Mit Illustrationen von Timo Grubing. Seit Bodhis Familie nach Neu-Nebelheim umgesiedelt wurde, vermisst der Elfjährige sein altes Dorf Nebelheim, dem der Abriss bevorsteht. Bei einem letzten Besuch entdeckt er dort Geister. Auf der Suche nach ihren sterblichen Überresten, die ungefragt nach Neu-Nebelheim umgebettet wurden, spuken sie durch das verlassene Dorf und wollen den Arbeitern aus dem Kohleloch ihre Körper stehlen. Gemeinsam mit der Gespenster-Expertin Joe will Bodhi das Unheil abwenden. Dafür müssen sie die Geister "nur" nach Neu-Nebelheim bringen - ein Abenteuer voller Freundschaft und neuer Hoffnung beginnt.
Rezensionsnotiz zu
Frankfurter Allgemeine Zeitung, 22.12.2025
Rezensent Oliver Jungen freut sich über eine Geistergeschichte, die sich neben den Untoten vor allem den Themen Heimat(verlust) und Freundschaft widmet: Sabrina Schmohl hat ihren Helden Bodhi und seine neue Freundin Joe im Ruhrgebiet platziert.

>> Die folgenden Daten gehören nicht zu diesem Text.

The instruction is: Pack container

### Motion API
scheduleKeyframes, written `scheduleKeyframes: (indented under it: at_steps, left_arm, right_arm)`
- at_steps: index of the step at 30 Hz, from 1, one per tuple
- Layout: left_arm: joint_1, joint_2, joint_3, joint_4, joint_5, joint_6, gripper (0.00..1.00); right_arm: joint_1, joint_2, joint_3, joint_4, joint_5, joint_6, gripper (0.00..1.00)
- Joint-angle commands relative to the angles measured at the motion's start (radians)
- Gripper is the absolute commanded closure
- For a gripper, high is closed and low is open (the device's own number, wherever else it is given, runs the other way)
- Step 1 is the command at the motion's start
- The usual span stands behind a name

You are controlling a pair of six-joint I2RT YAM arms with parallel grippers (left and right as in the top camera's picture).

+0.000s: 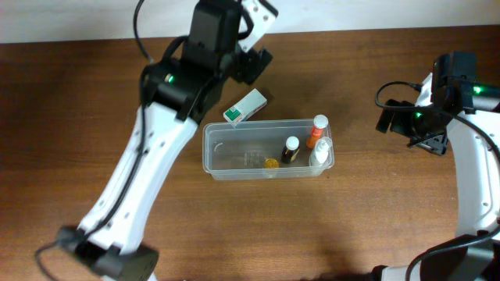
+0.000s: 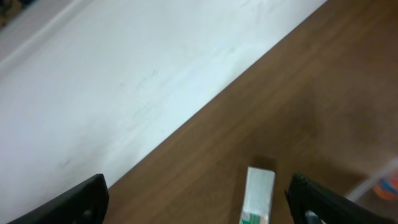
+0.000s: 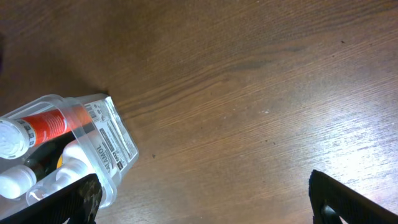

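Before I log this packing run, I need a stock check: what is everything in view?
container: one, clear, middle of the table
orange bottle: one, orange with a white cap, in the container's right end
dark bottle: one, dark with a white cap, in the container beside the orange one
white bottle: one, white, in the container's right end
small yellow item: one, in the container, too small to identify
box: one, white and green, on the table outside the container's far rim
table: one, brown wood
left claw: one, dark, open, near the box
right claw: one, dark, open, empty
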Motion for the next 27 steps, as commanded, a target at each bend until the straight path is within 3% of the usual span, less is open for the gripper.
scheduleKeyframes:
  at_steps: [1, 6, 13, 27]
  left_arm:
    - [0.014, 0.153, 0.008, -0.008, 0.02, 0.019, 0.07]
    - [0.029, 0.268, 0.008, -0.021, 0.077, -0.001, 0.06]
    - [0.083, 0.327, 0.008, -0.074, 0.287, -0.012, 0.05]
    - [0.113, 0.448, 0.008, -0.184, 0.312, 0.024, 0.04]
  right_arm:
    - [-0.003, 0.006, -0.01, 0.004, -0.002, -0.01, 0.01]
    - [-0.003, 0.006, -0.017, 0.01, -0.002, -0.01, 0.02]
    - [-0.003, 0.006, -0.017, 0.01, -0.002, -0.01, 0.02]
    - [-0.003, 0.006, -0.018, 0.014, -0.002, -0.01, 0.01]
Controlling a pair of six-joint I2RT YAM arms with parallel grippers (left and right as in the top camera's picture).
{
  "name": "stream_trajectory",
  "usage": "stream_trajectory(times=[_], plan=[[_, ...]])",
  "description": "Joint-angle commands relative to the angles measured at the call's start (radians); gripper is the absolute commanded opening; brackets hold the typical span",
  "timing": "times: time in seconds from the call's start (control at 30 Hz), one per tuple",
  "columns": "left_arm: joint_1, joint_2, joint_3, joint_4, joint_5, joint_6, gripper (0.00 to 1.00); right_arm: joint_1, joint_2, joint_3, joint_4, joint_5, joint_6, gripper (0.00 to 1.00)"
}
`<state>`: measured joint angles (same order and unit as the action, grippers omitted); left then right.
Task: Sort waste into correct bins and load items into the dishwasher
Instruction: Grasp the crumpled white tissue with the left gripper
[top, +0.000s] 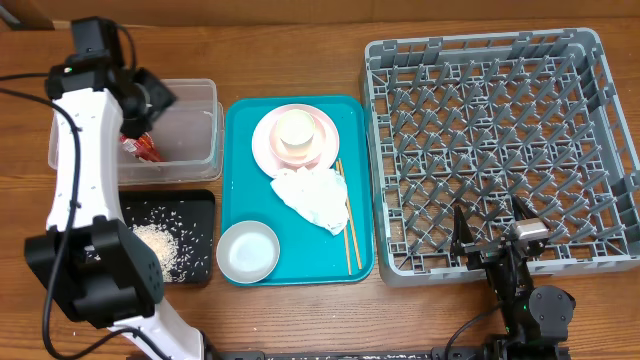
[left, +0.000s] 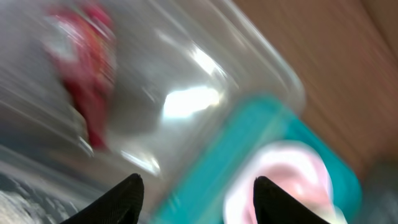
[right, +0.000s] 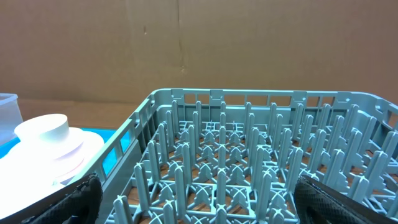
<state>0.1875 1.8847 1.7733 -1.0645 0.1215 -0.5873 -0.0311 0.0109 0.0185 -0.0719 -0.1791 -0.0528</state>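
- The left gripper (left: 198, 198) was held over the clear tub (top: 190, 130) at the far left of the table (top: 300, 60). In the left wrist view its two dark fingertips (left: 127, 198) were seen well apart, with nothing caught between them.
- The red-and-silver wrapper (top: 142, 148) was found inside the clear tub, against its left part and partly hidden under the left arm. In the blurred left wrist view it was seen only as a red smear behind the tub wall.
- The right gripper (top: 492, 228) was kept low at the near edge of the grey dish rack (top: 500, 130). Its jaws were spread wide and nothing was held in them. No dishes were seen among the rack's pegs.
- The black tray (top: 197, 222) was placed just in front of the clear tub, and the loose rice (top: 160, 243) was heaped and scattered in its left half.
- The teal tray (top: 240, 180) was set between the bins and the rack. On it the pink plate (top: 265, 140) was placed at the far end, with the small white cup (top: 297, 133) on top of it.
- The crumpled napkin (top: 312, 198) was laid just in front of the plate, touching its edge.
- The chopsticks (top: 348, 240) were laid lengthwise along the tray's right side, partly covered by the napkin.
- The white-grey bowl (top: 248, 250) was placed upright at the tray's near left corner.
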Motion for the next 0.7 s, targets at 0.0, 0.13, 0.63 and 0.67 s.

Das Dorf Nebelheim wird immer verlassener, zurück bleiben nur die Nebelgeister, gegen die sich Joe und Bodhi wehren, sie müssen sie ihren endgültigen Gräbern zuführen, was ziemlich gefährlich ist, wie wir lesen. Dass Joe ein Geheimnis hat, dem Bodhi nur langsam auf die Spur kommt und dass die Gespenster den Kindern auch als Versionen ihrer selbst gespiegelt werden, trägt für Jungen zur gelungenen Atmosphäre des Buches bei.